Bootstrappable builds, a process of compiling software that doesn't depend on (compiler) binaries that aren't built from source by this process.[1] [2] [3]
This process can protect against compiler backdoors: if the build process doesn't depend on binary code that is difficult to audit, then a compiler backdoor cannot be hidden in compiler binaries anymore.
A way to tackle the issue for a Software distributions is to reduce the size of the binaries used to bootstrap the distribution until there are not needed anymore or that the size is small enough to be easily reviewed by humans.[4]
Many compilers for various programming languages are written in the language they target. For instance the official Go compiler(gc) is written in Go.
So without alternatives compilers compiler like GCC that are written in another programming language (here in C and C++) the go compiler would require a binary of a previous version of the go compiler binary to be built.

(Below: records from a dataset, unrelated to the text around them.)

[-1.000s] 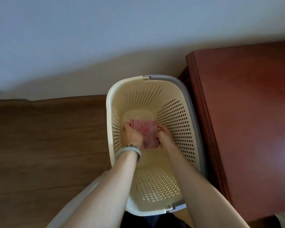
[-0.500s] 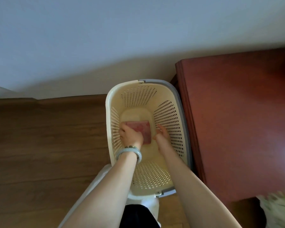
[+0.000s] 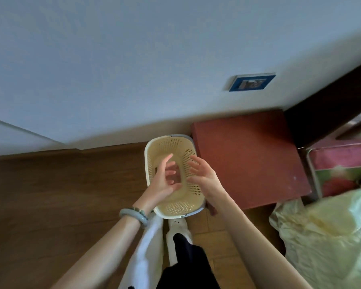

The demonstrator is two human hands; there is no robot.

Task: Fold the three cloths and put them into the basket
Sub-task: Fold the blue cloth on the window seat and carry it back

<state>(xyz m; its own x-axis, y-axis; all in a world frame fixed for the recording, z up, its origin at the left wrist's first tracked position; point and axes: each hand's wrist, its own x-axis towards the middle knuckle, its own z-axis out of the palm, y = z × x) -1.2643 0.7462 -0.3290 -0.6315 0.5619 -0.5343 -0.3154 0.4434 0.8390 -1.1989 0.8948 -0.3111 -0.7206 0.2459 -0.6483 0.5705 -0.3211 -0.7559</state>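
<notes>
The cream perforated basket stands on the floor by the wall, seen from above. My left hand and my right hand hover above its opening, both empty with fingers spread. They cover most of the basket's bottom, so the pink folded cloth is hidden behind them. A grey-green bangle sits on my left wrist.
A red-brown cabinet top stands right of the basket against the wall. A pale yellow-green crumpled fabric lies at the lower right, with a pink floral bed edge behind it. Wooden floor stretches to the left.
Both hands have let go of the pink cloth and risen out of the basket with fingers spread. The view has pulled back and up, showing more of the room.
</notes>
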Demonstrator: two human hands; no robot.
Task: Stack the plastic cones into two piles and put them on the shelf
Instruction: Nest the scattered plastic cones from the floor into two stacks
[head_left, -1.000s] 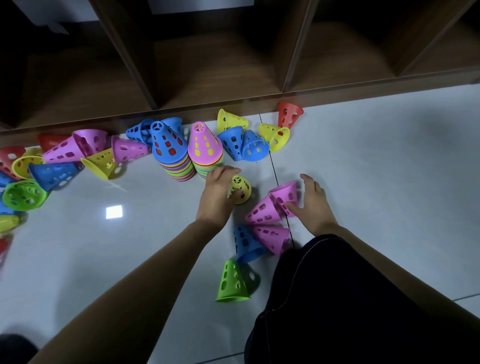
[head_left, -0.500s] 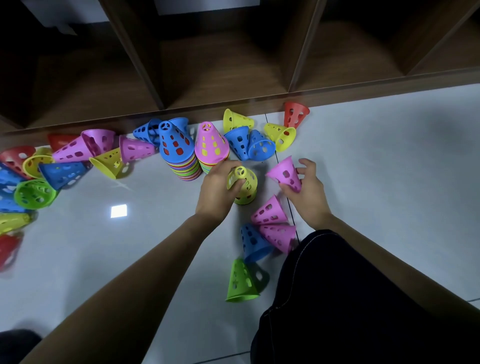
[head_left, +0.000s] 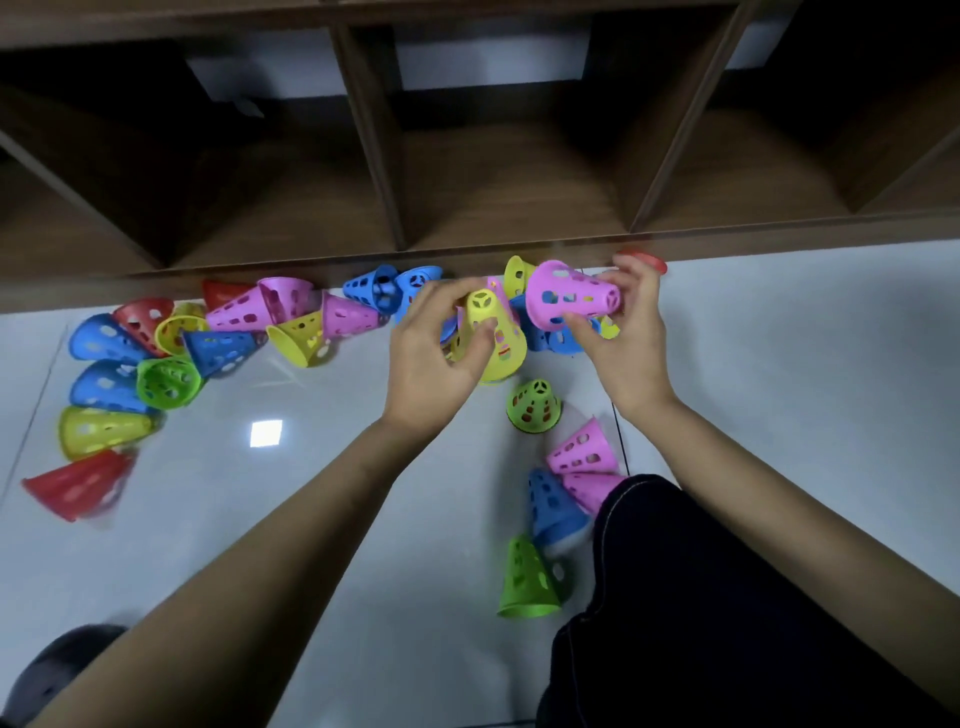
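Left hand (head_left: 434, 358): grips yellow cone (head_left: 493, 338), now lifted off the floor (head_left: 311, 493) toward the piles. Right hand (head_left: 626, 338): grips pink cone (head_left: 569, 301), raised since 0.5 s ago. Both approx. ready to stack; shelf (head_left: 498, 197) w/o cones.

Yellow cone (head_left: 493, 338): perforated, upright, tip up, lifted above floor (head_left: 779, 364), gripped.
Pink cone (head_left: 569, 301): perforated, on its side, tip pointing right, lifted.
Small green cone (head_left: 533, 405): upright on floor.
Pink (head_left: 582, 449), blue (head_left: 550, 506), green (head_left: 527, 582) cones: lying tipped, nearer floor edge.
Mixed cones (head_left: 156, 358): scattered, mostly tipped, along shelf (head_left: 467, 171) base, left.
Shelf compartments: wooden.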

To have bootstrappable builds, it is often possible to find an older versions of the compiler that could be built from sources, and from that, write code to automatically build the next version of the compilers until having a recent version. Identifying which version can build which versions is often not trivial and that often result in very long compilation times for the bootstrap procedure. Sometimes this also require to maintain older compiler versions and to backport support for newer CPU architectures on older compilers versions to be able to bootstrap these architectures. GCC 4.7 for example is the last version that can be compiled using tcc but can then go on to compile newer versions of GCC.[5]
This process can also be replaced or combined with other ways to bootstrap compilers.
For instance it is also possible to write a new compiler for a language, that is written in another language.
These techniques can be used to reduce the size of the binaries used to bootstrap a distribution.
As for building the first compiler that can build the subsequent compilers, it is possible to reduce the size to a single binary that is 357 bytes[6] and from that use multiple stages in the bootstrapping procedure to be able to build a C compiler, and from that build the other compilers or software.[7]
Software can depend on itself for compiling and the first version could've been compiled in a way that isn't bootstrappable.
Gradle is one such case as it depends on Scala, which had a proprietary dependency in its first release,[8] and Kotlin, which depends on itself and Gradle to be compiled.[9]
The Bootstrappable Builds project was started in 2016 as a spin-off of the Reproducible Builds project.[3]
In 2022, Guix gained the ability to be built from the aforementioned 357 bytes binary.